JURNAL BISNIS DAN EKONOMI, MARET 1999

REFORMASI MENUJU "SISTEM EKONOMI KERAKYATAN"

Oleh : Mubyarto

Fakultas Ekonomi UGM Yogyakarta

PENDAHULUAN

Masalah jangka pendek yang kita hadapi dewasa ini adalah bagaimana keluar dari krisis ekonomi yang menyesakkan ini.

Sebagai umat beragama yang percaya pada aneka peringatan, ujian, cobaan dan hukuman Tuhan, maka yang pertama-tama perlu dilakukan adalah mengakui keteledoran, kealpaan, dan kesalahan yang selama ini telah kita perbuat. Hanya dengan cara menyadari hal-hal ini kita dapat menemukan secara tepat berbagai akar masalahnya, dan kemudian memperbaikannya.
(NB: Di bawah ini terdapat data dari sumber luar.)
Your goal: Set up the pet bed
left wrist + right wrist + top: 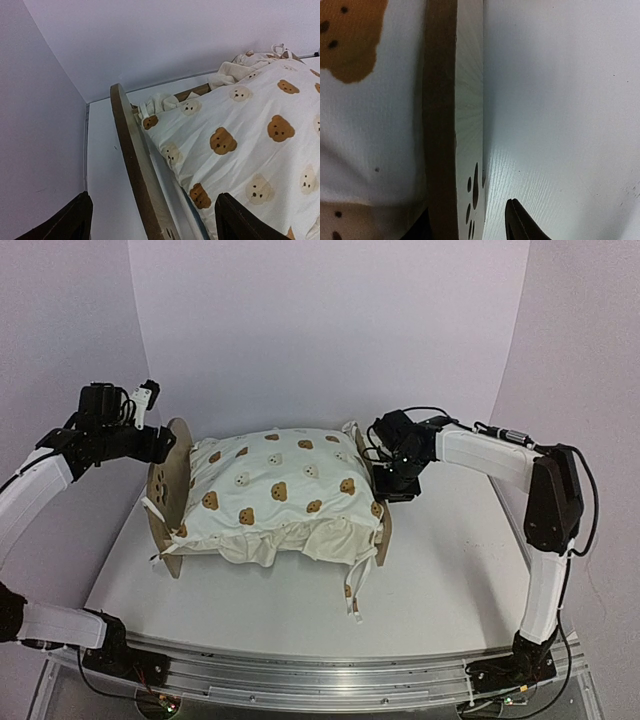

Salah satu kesalahan adalah kegemaran kita disanjung, dan jika kita terlalu disanjung dan dimanja dengan segala kenikmatan duniawi, maka itulah awal dari kealpaan dan ketelanjuran.

Pada tahun 1993, pada saat bangsa Indonesia bersiap-siap memasuki PJP II dan Repelita VI, terbit satu buku "laporan penelitian" Bank Dunia, yang bagi mereka yang waspada merupakan "perangkap" berbagai ketelanjuran yang kemudian kita perbuat. Pada tahun itu juga rakyat Indonesia diperingatkan agar berhati-hati.

Pembangunan telah berhasil meningkatkan pendapatan nasional dan kesejahteraan rakyat pada umumnya walaupun masih ada ketimpangan ekonomi dan kesenjangan sosial yang menuntut usaha yang sungguh-sungguh untuk mengatasinya, agar tidak berkelanjutan dan berkembang kearah keangkuhan dan kecemburuan sosial .(GBHN 1993)

Pernyataan keras ini rupanya tidak kita perhatikan, karena Bank Dunia menganggap perekonomian Indonesia meerupakan salah satu dari "East Asian Miracle" yang diartikan sebagai "rapid, sustainable growth with highly equal income distribution". Pada saat buku Bank Dunia ini mulai menyebar, sudah diingatkan bahwa Indonesia tidak seharusnya dimasukkan dalam "perangkap keajaiban" ini. Dari bacaan kita secara kritis sungguh amat sulit menemukan alasan "keajaiban" Indonesia, kecuali dalam keberhasilan penurunan laju pertumbuhan penduduk dan keberhasilan mencapai swasembada beras pada tahun 1984, dan "konsistensi" Indonesia dalam mempertahankan APBN yang selalu "berimbang". Indonesia dipuji sebagai "pintar " memanfaatkan bonansa minyak , dan dalam "menyesuaikan kebijakan" ekonomi makro pada saat harga ekspor minyak anjlok pada tahun 1982-1986. Untuk selebihnya ukuran "keajaiban" banyak didasarkan pada ukuran konvensional pertumbuhan ekonomi (GDP dan GNP) yang dianggap "berkelanjutan", meskipun jelas ada perode-periode pertumbuhan ekonomi amat rendah (1982=2,2%) atau inflasi amat tinggi (1972,1974), yang rupanya demi perhitungan angka rata-rata diputuskan untuk tidak ditonjolkkan dalam laporan penelitian tersebut.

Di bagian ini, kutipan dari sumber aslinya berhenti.